Le Royaume-Uni et l'Ukraine ont ratifié la Convention d'Istanbul, premier traité international à fixer des normes juridiquement contraignantes pour prévenir les violences envers les femmes, a indiqué vendredi la secrétaire générale du Conseil de l'Europe, Marija Pejcinovic Buric.

AFP /BELGA
Droits des femmes: Royaume-Uni et Ukraine rejoignent la Convention d'Istanbul
© Sipa USA

"Une excellente semaine pour la Convention d'Istanbul", un texte du Conseil de l'Europe: "après l'Ukraine, je salue chaleureusement le Royaume-Uni en tant que 37e Etat partie", s'est félicitée Mme Buric sur Twitter.
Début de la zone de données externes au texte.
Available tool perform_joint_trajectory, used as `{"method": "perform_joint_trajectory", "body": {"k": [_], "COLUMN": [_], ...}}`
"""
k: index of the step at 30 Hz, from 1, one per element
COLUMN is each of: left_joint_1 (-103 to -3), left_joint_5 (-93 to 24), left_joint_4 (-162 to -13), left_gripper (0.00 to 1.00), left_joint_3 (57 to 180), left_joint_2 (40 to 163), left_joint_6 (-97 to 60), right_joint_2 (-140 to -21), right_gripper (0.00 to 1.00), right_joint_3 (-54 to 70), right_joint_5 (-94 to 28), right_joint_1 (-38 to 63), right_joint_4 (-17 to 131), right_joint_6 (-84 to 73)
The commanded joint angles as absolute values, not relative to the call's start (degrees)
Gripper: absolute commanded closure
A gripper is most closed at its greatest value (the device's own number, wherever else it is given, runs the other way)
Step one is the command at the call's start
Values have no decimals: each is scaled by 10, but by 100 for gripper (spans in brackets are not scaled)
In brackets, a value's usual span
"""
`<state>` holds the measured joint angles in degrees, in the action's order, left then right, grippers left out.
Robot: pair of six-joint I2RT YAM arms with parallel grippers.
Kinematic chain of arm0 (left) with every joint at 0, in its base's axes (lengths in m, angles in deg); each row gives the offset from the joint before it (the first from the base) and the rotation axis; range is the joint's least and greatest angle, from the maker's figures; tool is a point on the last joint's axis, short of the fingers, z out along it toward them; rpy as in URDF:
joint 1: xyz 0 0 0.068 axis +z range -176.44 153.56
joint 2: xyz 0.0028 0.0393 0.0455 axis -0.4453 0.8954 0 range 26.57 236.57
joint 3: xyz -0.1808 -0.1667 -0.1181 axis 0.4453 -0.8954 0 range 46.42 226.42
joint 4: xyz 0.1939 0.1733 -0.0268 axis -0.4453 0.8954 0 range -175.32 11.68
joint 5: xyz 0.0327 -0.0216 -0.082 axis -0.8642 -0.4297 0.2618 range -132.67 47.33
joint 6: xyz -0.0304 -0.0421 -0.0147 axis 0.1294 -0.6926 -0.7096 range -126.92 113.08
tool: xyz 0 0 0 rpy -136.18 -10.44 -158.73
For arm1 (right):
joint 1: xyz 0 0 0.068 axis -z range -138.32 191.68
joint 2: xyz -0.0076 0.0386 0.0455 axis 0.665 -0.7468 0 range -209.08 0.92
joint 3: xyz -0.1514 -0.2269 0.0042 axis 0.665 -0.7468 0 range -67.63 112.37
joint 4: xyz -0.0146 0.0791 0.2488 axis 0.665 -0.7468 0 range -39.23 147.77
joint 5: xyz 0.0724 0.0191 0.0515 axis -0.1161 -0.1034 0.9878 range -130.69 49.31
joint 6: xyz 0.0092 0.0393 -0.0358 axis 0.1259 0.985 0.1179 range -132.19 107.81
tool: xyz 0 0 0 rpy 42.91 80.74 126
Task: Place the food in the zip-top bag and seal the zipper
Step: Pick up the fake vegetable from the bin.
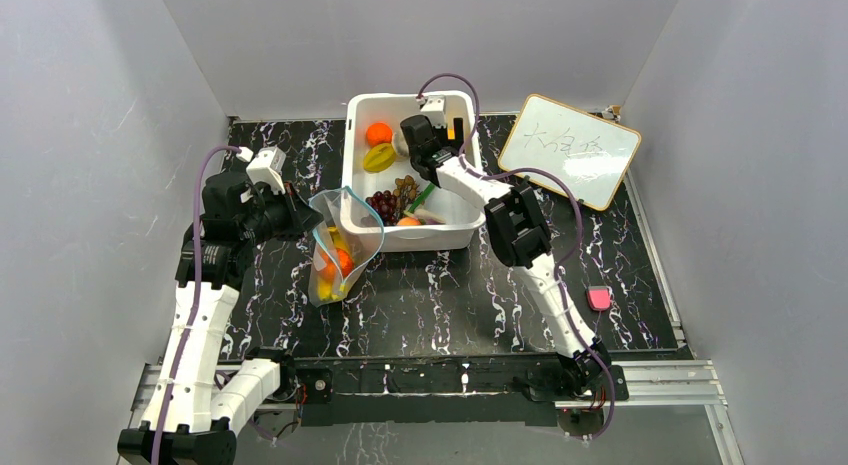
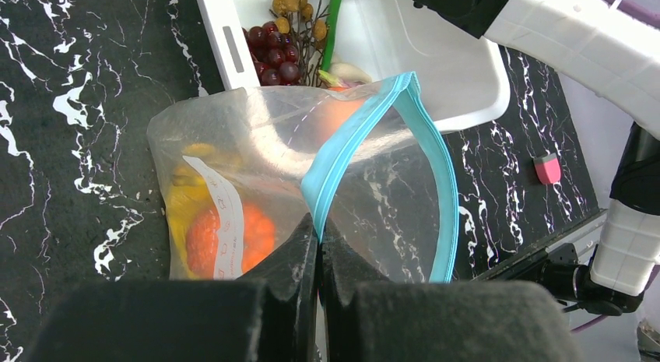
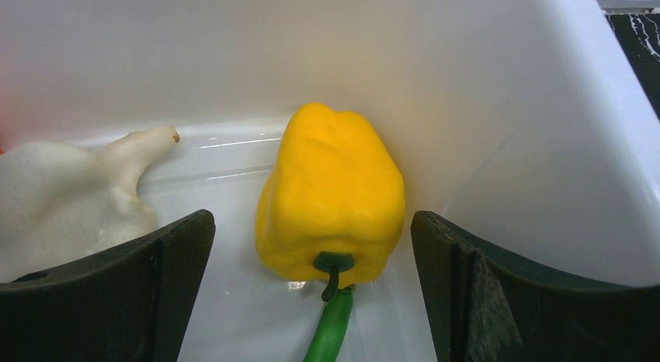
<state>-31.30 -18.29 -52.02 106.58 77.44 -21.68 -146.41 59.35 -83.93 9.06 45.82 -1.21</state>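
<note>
My left gripper (image 2: 319, 230) is shut on the teal-blue zipper (image 2: 366, 128) of the clear zip-top bag (image 2: 257, 144), holding its mouth open beside the tub. An orange (image 2: 229, 237) and yellow bananas (image 2: 183, 206) lie inside the bag. My right gripper (image 3: 311, 222) is down in the white tub (image 1: 455, 225), open wide, with the yellow pepper (image 3: 331, 195) lying between its fingers, untouched. White garlic (image 3: 62, 198) lies to its left and a green pod (image 3: 331, 327) just below it. From above, the bag (image 1: 345, 245), an orange (image 1: 378, 133) and dark red grapes (image 1: 382, 203) also show.
A small whiteboard (image 1: 570, 150) leans at the back right of the black marbled table. A pink eraser (image 1: 599, 298) lies on the right side near the right arm. The tub's high walls close in around the right gripper. Grey walls surround the table.
</note>
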Motion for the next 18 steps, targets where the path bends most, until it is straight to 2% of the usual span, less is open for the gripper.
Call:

Lundi, la secrétaire générale avait déjà annoncé l'adhésion de Kiev "à ce traité historique". Il entrera en vigueur dans les deux pays le 1er novembre, a précisé sur son site le Conseil de l'Europe.

Signé en mai 2011 à Istanbul, ce traité établit un cadre légal et institutionnel pour lutter contre les violences sexistes. Il oblige les gouvernements à adopter une législation réprimant la violence domestique et les abus similaires, y compris le viol conjugal et la mutilation génitale féminine.

Selon Amnesty International, la Convention d'Istanbul "est le traité international le plus ambitieux" en la matière.

La Turquie, qui l'avait signée dès 2011, en est en revanche sortie récemment, le gouvernement turc l'accusant d'encourager l'homosexualité et de menacer la structure familiale traditionnelle.

La décision d'Ankara de l'abandonner a été confirmée mardi par un arrêt du Conseil d'Etat turc.

En Pologne, la Convention irrite également visiblement le pouvoir, qui a manifesté son intention de s'en retirer. Tous les Etats membres de l'UE sont pourtant signataires de ce texte (une poignée d'entre eux ne l'ont pas encore ratifié), même si l'UE en tant que telle n'y a toujours pas adhéré officiellement dans la limite de ses compétences. Le Parlement européen insiste régulièrement sur l'importance de faire avancer l'adhésion, mais cela coince depuis plusieurs années au niveau du Conseil (Etats membres), dont le feu vert officiel est nécessaire.

La Belgique a quant à elle signé la Convention d'Istanbul en 2012 et l'a ratifiée en 2016. Elle a fait l'objet d'une première évaluation du respect de ses engagements en 2019, par le groupe d'experts indépendant spécifiquement chargé de vérifier la mise en œuvre de la convention (le "GREVIO").